To allow a basic working example, we have created a small database of field trial data that can be imported into this Grassroots instance. This is available to download from https://grassroots.tools/documentation/dummy_test.zip and can be installed using the following commands

wget https://grassroots.tools/documentation/dummy_test.zip
unzip dummy_test.zip
~/Applications/mongodb/bin/mongorestore --db demo_field_trials dummy_test

Django frontend

Grassroots also has a Django-based frontend server. To install it you run the following commands

cd ~/Applications/
git clone https://github.com/TGAC/grassroots_services_django_web.git django
cd django
sudo apt install python3-virtualenv
virtualenv -p python3 venv
source venv/bin/activate
pip install -r requirements.txt

This has set up the needed Python environment, we now need to configure the variables so that this Django installation connects to our Grassroots and httpd installations. These customisations take place in a separate file which we can set up and edit with

cd grassroots_services_django_web
cp example_custom_settings.py custom_settings.py
vim custom_settings.py

So the initial configuration variables are

# The filesystem path to where the static files
# that Django uses will be installed
STATIC_ROOT = "/home/billy/Applications/apache/htdocs/static/"

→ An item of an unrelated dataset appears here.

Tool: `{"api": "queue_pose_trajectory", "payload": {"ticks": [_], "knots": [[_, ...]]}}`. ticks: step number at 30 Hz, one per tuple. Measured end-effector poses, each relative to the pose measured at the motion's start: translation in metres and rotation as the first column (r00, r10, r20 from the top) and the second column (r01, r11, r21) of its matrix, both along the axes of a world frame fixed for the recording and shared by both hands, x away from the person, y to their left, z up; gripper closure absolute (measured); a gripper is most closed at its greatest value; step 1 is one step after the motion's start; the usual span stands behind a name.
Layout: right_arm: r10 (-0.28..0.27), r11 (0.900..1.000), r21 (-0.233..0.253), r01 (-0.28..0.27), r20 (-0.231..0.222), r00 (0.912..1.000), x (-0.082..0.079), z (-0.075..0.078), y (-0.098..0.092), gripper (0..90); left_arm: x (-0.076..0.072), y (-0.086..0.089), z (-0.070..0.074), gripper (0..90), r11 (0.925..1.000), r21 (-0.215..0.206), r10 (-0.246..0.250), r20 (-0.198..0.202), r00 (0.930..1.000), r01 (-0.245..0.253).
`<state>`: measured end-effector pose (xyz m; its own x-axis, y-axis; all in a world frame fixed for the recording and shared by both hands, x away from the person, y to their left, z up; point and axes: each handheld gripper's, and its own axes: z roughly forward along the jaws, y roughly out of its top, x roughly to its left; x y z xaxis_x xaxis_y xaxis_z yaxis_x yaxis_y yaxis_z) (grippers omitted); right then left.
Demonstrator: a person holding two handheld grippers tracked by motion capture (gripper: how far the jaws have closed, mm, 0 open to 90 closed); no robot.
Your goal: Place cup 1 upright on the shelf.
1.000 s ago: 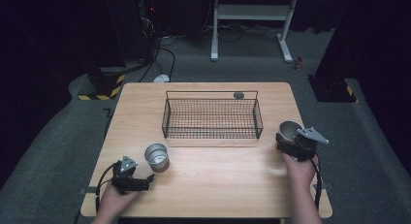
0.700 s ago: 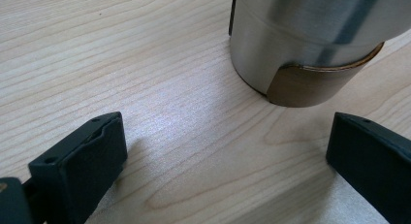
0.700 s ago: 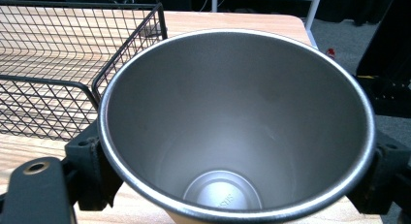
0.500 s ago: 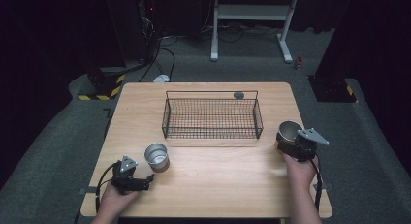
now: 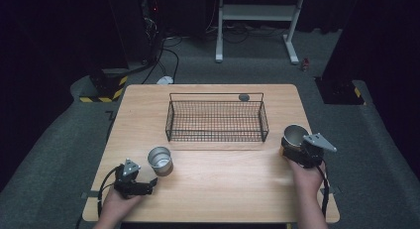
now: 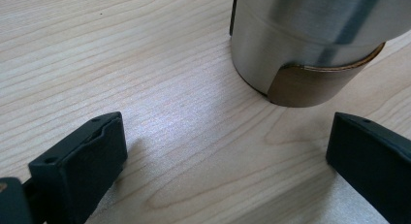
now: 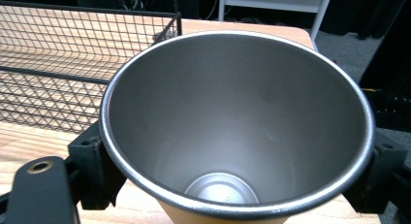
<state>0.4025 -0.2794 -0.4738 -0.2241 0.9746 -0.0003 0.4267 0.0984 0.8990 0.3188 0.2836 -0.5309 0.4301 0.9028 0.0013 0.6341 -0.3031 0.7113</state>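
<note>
Fingers of your right gripper clamp the steel cup beside the basket; it looks light, rigid, slick; left gripper gapes empty

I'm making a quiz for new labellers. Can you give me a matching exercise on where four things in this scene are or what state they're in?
Things:
1. black wire mesh basket
2. steel cup near the left gripper
3. steel cup at the right gripper
4. small dark round object

Places or states:
A. between the right gripper's jaws
B. table's far edge, behind the basket
C. middle of the wooden table
D. standing free ahead of the open left gripper

Pairs: 1-C, 2-D, 3-A, 4-B
</note>
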Motion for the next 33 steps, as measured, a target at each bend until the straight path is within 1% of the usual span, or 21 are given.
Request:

# The web address to access the static files
STATIC_URL = 'http://localhost:2000/static/'

# The web address for the grassroots server to connect to
SERVER_URL = "http://localhost:2000/grassroots/public_backend"

for running Django and httpd locally on your machine you may want something like

# The filesystem path to where the static files
# that Django uses will be installed
STATIC_ROOT = "/home/<YOUR USER NAME>/Applications/apache/htdocs/static/"

# The web address to access the static files
STATIC_URL = 'http://localhost/static/'

# The web address for the grassroots server to connect to
SERVER_URL = "http://localhost/grassroots/controller"

The next stage is to edit the /service/static/scripts/config.js file. This contains a single variable such as

var root_dir = "/";

which specifies the base web address to access the httpd server. The default value of / is correct when running everything on a local machine or where the grassroots instance is set up to run from the root of the httpd htdocs folder. For other set-ups, such as proxied servers, this value can be adjusted to match the environemnt. For instance for our demo server at https://grassroots.tools/demo, this variable has been altered to become

var root_dir = "/demo/";

Once these variables are set, the next stage is to copy all of the static assets over to our httpd server. This is done by activating our virtual environment

source venv/bin/activate

and using the collectstatic option for the manage.py program.

python3 manage.py collectstatic

To run Django we use the runserver option along with which port we would like to use

python3 manage.py runserver 8000

So if you are running this on your local machine, you can now browse to the services or field trials parts of the Django interface.

Alternatively you can proxy to these from your httpd server if you wish to keep the Django server effectively hidden by adding something like

LoadModule proxy_module modules/mod_proxy.so
LoadModule proxy_http_module modules/mod_proxy_http.so

# Django proxies
ProxyPass /service http://localhost:8000/service
ProxyPassReverse /service http://localhost:8000/service
ProxyPass /fieldtrial http://localhost:8000/fieldtrial
ProxyPassReverse /fieldtrial http://localhost:8000/fieldtrial

to your ~/Applications/apache/conf/extra/grassroots/conf and restarting your httpd server.